> _Exercise instructions_: Return the lines of the listing below exactly as they appear, beginning at the one with "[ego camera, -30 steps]" and stopping after the one with "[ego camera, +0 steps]"; do not include pictures.

━━━━━━━━━━

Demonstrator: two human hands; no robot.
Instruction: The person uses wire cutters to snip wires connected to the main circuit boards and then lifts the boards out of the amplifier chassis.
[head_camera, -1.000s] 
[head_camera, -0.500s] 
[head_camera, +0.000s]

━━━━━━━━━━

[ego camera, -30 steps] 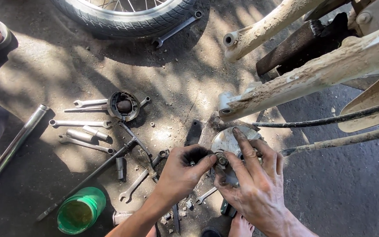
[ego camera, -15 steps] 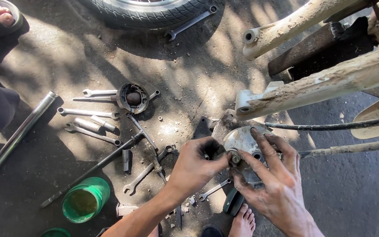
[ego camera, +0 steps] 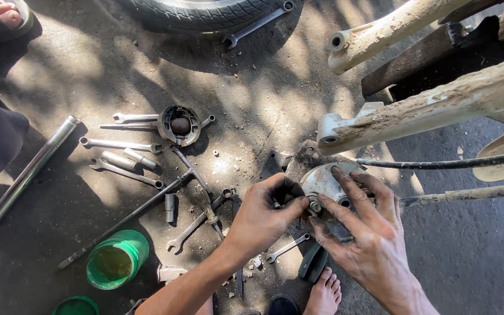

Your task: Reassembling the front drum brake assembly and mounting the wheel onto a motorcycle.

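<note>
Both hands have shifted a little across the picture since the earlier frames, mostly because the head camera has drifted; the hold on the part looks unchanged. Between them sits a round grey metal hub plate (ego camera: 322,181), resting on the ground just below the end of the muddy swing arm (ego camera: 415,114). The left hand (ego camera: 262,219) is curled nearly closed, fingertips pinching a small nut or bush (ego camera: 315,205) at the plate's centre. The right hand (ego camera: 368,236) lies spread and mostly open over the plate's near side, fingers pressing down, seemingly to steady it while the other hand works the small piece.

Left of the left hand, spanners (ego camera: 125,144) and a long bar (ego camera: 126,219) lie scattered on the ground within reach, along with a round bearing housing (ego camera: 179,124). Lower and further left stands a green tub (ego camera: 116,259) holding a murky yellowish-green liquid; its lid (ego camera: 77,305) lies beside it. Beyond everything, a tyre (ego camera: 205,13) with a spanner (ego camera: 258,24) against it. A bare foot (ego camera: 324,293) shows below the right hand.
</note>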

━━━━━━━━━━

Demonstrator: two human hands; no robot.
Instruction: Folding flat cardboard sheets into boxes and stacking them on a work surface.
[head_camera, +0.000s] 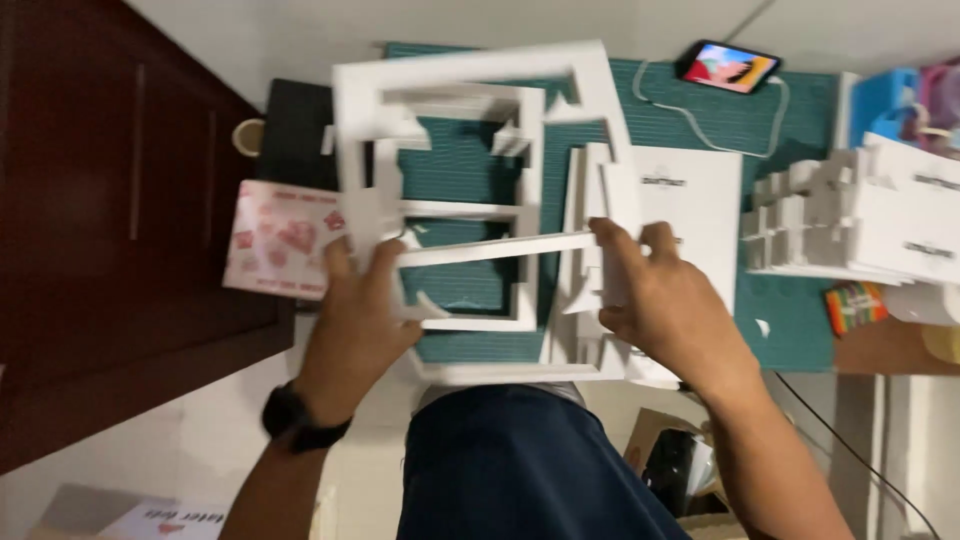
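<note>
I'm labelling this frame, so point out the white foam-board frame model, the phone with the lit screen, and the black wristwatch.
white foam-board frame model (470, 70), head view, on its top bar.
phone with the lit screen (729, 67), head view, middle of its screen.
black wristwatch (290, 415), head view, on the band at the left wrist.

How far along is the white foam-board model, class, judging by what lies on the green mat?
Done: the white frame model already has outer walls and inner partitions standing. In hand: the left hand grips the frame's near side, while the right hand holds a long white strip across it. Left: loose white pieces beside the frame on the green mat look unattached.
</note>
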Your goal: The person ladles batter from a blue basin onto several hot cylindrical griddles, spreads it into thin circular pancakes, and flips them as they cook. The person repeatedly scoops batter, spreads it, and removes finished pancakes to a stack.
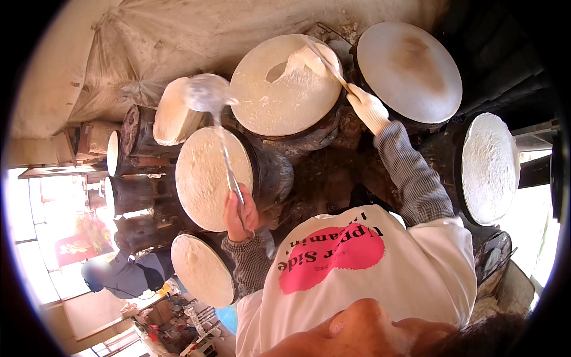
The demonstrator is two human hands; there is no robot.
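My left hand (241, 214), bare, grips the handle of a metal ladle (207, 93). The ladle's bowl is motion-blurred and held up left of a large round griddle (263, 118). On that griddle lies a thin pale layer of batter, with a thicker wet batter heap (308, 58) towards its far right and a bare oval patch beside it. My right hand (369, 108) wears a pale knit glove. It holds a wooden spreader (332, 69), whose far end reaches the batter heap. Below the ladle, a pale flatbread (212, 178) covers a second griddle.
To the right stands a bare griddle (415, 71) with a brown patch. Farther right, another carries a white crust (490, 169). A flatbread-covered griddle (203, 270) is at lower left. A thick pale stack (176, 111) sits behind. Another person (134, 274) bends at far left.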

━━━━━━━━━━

> _The answer_:
[ego camera, -30 steps] 
[ego camera, -15 steps] 
[ego camera, +0 steps] 

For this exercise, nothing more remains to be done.